▪ “I want to paraphrase what I remember from this conversation. Something to the effect of, ‘I know this bill would wreck the state, we can’t do it and bad policy.’ Those are probably not the exact words, but that’s the gist of what he was telling us.” — former Kansas Senate President Steve Morris on a deal he thought he had struck with Gov. Sam Brownback in 2012 on a tax-cut bill.
Morris, a moderate who was later ousted from office by Brownback allies, said the governor promised him the tax-cut bill then in the Senate would not be the final product. In a nod to a governor from his own party, Morris eventually passed the bill in the Senate, believing that the House would modify it. That didn’t happen. The tax-cut measure ultimately became the law that has so severely undermined state revenues today. Morris now admits that he made a big mistake trusting the governor.
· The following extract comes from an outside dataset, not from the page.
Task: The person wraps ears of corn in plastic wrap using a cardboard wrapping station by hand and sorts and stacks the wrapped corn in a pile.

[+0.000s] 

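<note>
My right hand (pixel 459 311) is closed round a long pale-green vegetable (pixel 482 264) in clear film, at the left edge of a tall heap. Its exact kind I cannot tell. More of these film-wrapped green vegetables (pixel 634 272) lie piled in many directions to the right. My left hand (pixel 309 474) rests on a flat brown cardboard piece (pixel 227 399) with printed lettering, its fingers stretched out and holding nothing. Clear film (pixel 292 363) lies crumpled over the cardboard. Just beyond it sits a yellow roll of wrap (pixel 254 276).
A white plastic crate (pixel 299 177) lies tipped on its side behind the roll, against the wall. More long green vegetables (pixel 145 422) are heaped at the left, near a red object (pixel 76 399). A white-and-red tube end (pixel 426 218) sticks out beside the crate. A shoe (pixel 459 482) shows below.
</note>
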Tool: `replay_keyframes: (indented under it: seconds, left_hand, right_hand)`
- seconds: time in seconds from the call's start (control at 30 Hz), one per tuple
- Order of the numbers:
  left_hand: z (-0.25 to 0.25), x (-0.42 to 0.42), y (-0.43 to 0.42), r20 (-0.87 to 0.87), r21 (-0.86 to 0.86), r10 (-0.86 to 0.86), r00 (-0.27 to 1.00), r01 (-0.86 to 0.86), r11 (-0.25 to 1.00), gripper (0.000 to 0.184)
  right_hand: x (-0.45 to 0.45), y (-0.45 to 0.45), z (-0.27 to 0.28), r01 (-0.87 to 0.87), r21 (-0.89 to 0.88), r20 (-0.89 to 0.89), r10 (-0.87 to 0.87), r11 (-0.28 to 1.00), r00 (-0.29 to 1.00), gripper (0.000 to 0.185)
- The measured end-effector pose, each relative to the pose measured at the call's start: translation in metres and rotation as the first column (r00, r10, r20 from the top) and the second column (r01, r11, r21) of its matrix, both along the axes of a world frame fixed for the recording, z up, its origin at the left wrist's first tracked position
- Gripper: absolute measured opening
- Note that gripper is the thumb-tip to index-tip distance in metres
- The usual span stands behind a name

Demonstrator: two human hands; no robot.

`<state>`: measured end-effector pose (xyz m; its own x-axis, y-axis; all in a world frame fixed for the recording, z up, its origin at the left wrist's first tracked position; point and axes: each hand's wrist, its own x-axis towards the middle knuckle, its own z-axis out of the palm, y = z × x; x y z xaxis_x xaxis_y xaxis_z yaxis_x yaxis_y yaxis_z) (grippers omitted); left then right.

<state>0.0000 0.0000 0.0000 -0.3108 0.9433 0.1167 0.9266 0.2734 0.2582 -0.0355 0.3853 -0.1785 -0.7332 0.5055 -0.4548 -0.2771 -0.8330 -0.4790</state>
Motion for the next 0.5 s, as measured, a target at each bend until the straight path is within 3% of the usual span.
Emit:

▪ “I don’t want to be driving past that highway patrolman or walking past that corrections worker or any other state worker and know that I didn’t do everything in my power to stop myself being advantaged over them. They deserve this raise far more than we do.” — Missouri state Sen. Rob Schaaf, a St. Joseph Republican, on why he worked to halt a pay raise for state lawmakers.
After an early session battle, the pay raise proposal bit the dust.
▪ “We thought it was was possible. But it would be hard. Last time we had all the winds at our back and this would have been difficult, but absolutely doable.” — an adviser to Republican Mitt Romney on why the former Massachusetts governor ultimately pulled the plug on a third presidential run.
One factor: Jeb Bush had begun siphoning up money from former Romney donors. Another factor: 2016 would have been a tougher slog than 2012 given the quality of the candidates lining up to run.
▪ “I complain a lot and also have some solutions. I'm tired of just complaining and now ready to try to lead. Whether or not there is a market for me, I won't know until I try.” — South Carolina Sen. Lindsey Graham on his decision to set up a new political organization, which will allow him to raise money and hire a political staff as he weighs whether to officially run for president.
One candidate drops from the race, another steps forward. Graham remains a long shot, but appears determined to give 2016 a whirl.